The simulator is a modified version of the M5 hardware simulator. It is an open-source simulator based on the architecture of the DEC Alpha Tsunami system, specifically the Alpha 21264 microprocessor. It is a four-issue superscalar, out-of-order processor that can rearrange a large number of instructions, and perform speculative execution . The specifications of the simulator used is presented in 1.

The modified version of the M5 simulator presents a simplified interface to the second level (L2) cache. The interface contains methods for prefetching data, as well as information about cache accesses .

Specification	Size
L1 data cache	64	KiB
L1 instruction cache	32	KiB
L1 cache block size	32	KiB
L2 cache size	1	MiB
L2 cache block size	32	KiB
Memory bus clock	400	MHz
Memory bus latency	30	ns
Memory bus width	8

M5 simulator specifications

Benchmark suite

The SPEC CPU2000 benchmark suite has been used to evaluate the performance of the prefetcher. The benchmark suite contains a wide range of tests that are based on real-word user applications. They are compute-intensive applications that measure the performance of the processor, memory and compiler . The benchmark suite is presented in 2.

The tests in the benchmark suite often do some initialization and setup on startup. The prefetcher evaluation is therefore performed after the tests have run for some time. The number of warm up instructions used in this paper was one billion ($10^9$) instructions.

Benchmark	Description
ammp	Computational chemistry
applu	Partial differential equations
apsi	Weather prediction
art	Neural network simulation
bzip2	Compression
galgel	Fluid dynamics
swim	Shallow water modeling
twolf	Place and route simulator
wupwise	Quantum chromodynamics

SPEC CPU2000 benchmark suite

Statistics

The statistics is used to evaluate the prefetcher performance. The terminology used in the statistics is presented in 3.

Term	Description
IPC	Instructions per cycle
Cache miss	Number of L2 cache misses
Good prefetch	The prefetched block is referenced by the application before it is replaced.
Bad prefetch	The prefetched block is replaced without being referenced

Terminology

The speedup is is a commonly used proxy for overall performance. It measures the relative performance gain.

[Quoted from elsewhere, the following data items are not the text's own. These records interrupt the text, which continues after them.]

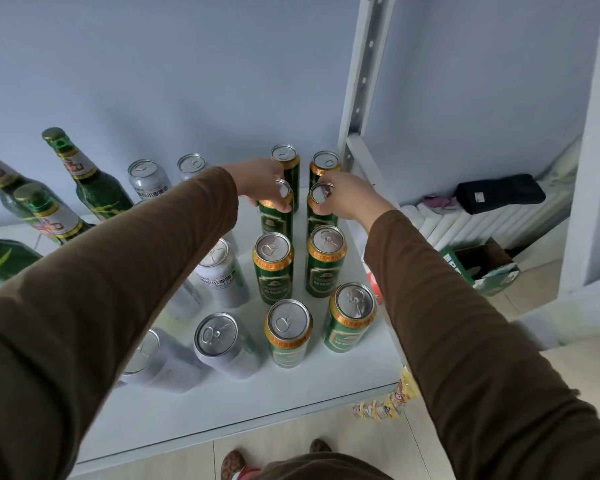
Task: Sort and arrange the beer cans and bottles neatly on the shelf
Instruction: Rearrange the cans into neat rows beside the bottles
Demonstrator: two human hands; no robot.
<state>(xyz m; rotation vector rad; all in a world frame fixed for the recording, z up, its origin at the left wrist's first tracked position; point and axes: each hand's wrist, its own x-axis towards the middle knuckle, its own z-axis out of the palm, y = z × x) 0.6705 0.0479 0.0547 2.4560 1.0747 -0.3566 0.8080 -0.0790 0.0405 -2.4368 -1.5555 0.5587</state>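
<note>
- Left hand point(262, 180) fingers clamp the rim of a green can point(276, 216), second from the shelf post point(359, 98).
- Right hand point(349, 200) fingers clamp the neighbouring green can point(321, 211), nearer that post.
- Both cans stand on the white shelf point(222, 403).

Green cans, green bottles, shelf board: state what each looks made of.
Green cans: likely aluminium, bare silvery pull-tab tops, glossy printed sides.
Green bottles: apparently translucent green glass with shiny highlights, foil-wrapped necks, paper-looking labels.
Shelf board: smooth white, faintly reflective; painted metal or laminate, unclear.

The silver cans point(222, 271) carry Chinese characters including "小麦"; other labels are illegible.
</note>
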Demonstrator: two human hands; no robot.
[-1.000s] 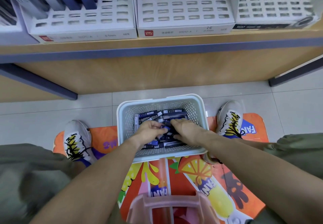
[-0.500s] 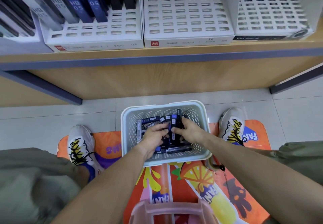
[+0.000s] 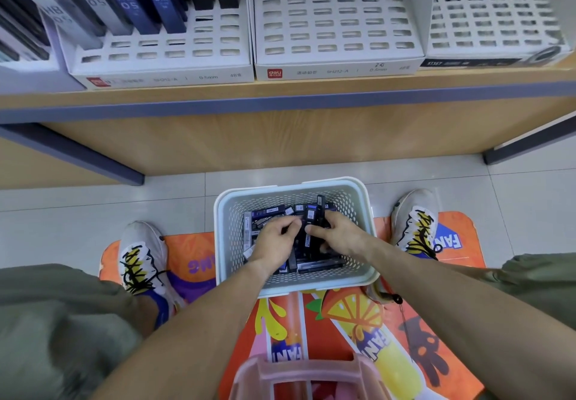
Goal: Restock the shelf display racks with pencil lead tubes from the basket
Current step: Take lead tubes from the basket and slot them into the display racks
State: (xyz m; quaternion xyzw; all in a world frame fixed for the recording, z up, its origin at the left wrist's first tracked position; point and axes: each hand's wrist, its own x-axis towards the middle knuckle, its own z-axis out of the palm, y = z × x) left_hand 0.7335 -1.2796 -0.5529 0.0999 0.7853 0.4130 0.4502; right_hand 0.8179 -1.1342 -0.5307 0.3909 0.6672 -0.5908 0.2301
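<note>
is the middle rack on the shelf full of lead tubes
No, the middle rack shows mostly bare white slots, with tubes only along its back row.

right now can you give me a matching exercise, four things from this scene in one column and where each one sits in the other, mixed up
Things:
1. basket
2. middle display rack
3. pink stool
4. right hand

Places:
A. on the shelf, most of its slots empty
B. at the bottom edge of the view
C. on the floor between the two shoes
D. inside the basket, closed on upright pencil lead tubes

Pairs: 1-C, 2-A, 3-B, 4-D
</note>
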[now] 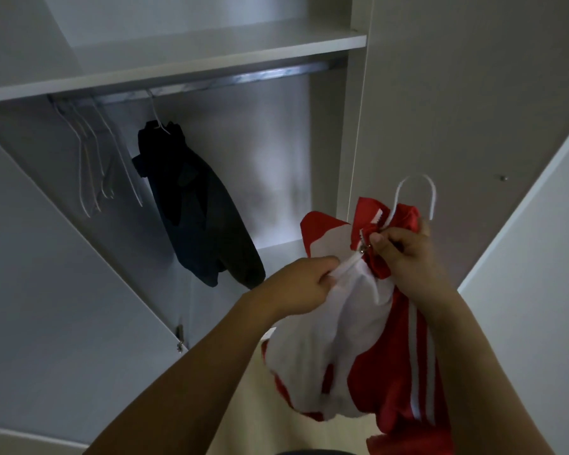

$$\text{Speedup} = \frac{\text{IPC}{\text{With prefetcher}}}{\text{IPC}\text{Without prefetcher}}$$

The accuracy measures the number of useful prefetches issued by the prefetcher. $$\text{Accuracy} = \frac{\text{Good prefetches}}{\text{Total prefetches}}$$ The coverage measures how many potential candidates for prefetches that were actually identified by the prefetcher. $$\text{Coverage} = \frac{\text{Good prefetches}}{\text{Cache misses without prefetching}}$$ The harmonic mean is a kind of average used to aggregate each benchmark speedup score into an average speedup. $$\text{Harmonic mean} = \frac{n}{\frac{1}{x_1} + \frac{1}{x_2}+\dots+\frac{1}{x_n}} = \frac{n}{\Sigma_{i=1}^n \frac{1}{x_i}}$$

Results

In this section, the width, depth and hybrid variants of the G/DC prefetcher are evaluated and compared against other prefetching schemes. First, the test results are presented. The prefetcher was tested using a prefetching degree of 4, and a GHB and IT size of 256. Second, the parameter testing results are described. The prefetch degree, GHB and IT size have been tested and evaluated.

Test performance

The G/DC hybrid prefetcher achieved an average speedup of 5%, as can be seen in 6. All three variants of G/DC outperformed the simple prefetchers, like the sequential on access, sequential on miss and tagged schemes. The hybrid variant was even able to perform on-par with DCPT. However, both DCPT-P and RPT were able to achieve higher speedups than the all of the G/DC variants. This may be caused by the fact that DCPT-P and RPT are suited for recognizing strided memory access patterns , while G/DC is not.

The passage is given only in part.